Android Market to overtake App Store in August 2011  - EricssonLabs
http://www.mobilebusinessbriefing.com/apps/article/android-to-overtake-app-store-in-august-2011
======
flyosity
As an iPhone developer, I just don't really care anymore about the size of one
app store versus another. It's all about which store you can make real money
from. Apple has paid out over $2 billion to developers (data from March 2011)
and what has Google paid to Android developers? $50M? $100M? A tiny percentage
compared to Apple.

There are so many blog entries at the top of HN about Android developers who
made $500/mo from their apps. Guess what? $500/mo is nothing. $500/mo doesn't
even pay for rent. If you write an iPhone app that doesn't look like Interface
Builder exploded and you don't make at least $500/mo then you're pretty much a
miserable failure. I have friends that have built the simplest, most inane
iPhone games on a Sunday afternoon that make over $1000/mo.

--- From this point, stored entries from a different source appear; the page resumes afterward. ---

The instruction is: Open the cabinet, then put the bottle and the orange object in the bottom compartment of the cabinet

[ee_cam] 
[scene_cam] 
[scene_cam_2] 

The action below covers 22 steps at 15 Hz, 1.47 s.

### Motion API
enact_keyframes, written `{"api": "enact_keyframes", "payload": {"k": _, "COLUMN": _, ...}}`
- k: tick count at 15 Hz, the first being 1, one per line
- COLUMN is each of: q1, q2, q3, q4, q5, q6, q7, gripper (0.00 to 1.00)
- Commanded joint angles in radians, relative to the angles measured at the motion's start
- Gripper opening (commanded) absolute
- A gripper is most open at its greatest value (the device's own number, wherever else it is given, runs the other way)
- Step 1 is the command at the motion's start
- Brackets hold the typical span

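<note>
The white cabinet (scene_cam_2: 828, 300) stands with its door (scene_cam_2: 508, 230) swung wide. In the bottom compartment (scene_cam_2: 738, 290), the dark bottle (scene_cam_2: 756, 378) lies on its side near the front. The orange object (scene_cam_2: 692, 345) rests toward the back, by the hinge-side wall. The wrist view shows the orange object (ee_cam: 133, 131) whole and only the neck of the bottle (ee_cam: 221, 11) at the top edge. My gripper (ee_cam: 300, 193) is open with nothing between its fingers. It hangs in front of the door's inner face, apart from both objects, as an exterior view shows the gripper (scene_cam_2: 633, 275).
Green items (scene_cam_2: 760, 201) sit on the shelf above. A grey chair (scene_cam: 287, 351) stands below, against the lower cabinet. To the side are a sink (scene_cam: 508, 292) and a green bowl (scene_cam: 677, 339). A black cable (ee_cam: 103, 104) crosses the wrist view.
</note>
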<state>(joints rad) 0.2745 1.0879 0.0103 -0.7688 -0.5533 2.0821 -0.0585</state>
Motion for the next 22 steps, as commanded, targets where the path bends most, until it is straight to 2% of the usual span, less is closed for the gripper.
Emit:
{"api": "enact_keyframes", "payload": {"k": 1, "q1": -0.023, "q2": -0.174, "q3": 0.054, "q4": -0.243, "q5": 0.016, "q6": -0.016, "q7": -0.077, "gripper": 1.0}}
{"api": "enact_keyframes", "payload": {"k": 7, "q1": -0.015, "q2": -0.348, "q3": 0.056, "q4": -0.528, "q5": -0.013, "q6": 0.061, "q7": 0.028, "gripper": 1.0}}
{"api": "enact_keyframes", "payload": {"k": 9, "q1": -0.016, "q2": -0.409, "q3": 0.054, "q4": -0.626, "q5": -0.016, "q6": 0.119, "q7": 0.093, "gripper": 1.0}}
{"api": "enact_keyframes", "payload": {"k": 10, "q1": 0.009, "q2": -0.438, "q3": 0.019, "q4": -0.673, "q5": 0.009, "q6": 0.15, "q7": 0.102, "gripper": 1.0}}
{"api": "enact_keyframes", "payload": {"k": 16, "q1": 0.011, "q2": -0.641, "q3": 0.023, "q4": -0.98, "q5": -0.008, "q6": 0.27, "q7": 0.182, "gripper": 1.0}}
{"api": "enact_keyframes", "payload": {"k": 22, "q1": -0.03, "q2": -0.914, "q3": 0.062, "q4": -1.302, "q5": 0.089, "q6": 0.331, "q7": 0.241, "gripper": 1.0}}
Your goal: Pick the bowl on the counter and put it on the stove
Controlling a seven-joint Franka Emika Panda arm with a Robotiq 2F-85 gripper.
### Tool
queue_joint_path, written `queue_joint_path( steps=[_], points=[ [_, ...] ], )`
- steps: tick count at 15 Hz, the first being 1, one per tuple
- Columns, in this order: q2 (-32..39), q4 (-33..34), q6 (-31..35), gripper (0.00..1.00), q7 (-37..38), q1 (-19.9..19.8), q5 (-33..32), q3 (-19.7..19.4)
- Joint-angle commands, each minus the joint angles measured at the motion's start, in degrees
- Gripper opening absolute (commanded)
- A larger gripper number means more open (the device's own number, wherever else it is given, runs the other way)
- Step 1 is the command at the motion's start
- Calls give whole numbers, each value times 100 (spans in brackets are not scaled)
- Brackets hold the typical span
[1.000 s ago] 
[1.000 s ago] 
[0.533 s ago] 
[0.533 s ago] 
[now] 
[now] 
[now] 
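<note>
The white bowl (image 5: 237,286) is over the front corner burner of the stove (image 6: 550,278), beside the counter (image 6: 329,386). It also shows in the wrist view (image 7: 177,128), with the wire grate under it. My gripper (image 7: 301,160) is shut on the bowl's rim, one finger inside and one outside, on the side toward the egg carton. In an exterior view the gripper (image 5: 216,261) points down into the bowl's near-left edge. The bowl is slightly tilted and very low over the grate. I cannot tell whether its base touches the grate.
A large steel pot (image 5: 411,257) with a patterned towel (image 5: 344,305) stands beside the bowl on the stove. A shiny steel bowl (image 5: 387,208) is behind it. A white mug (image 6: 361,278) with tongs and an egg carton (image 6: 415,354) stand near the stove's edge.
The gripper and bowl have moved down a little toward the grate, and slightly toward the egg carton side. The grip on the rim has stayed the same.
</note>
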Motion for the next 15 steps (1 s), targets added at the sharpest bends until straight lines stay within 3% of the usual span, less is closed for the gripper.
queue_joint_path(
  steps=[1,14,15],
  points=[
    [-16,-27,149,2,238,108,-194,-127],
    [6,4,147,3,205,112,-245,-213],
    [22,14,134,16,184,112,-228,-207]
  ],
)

The successes of iPhone developers absolutely dwarf the articles I've read
about Android developers' incomes. I'm not talking about big game development
houses either, I'm referring to 1-3 person teams (designer, coder, coder
typically) who make tens of thousands of dollars per month. I'm personally
friends with at least a dozen people who have apps that make this much. It's
not even a surprise anymore when a nice-looking iPhone app makes $50k in its
first month.

The reality is that iPhone developers who make decent apps make a lot of
money. I don't care if the Android Market is 5x the size of the App Store if
Apple is still paying out billions of dollars to developers.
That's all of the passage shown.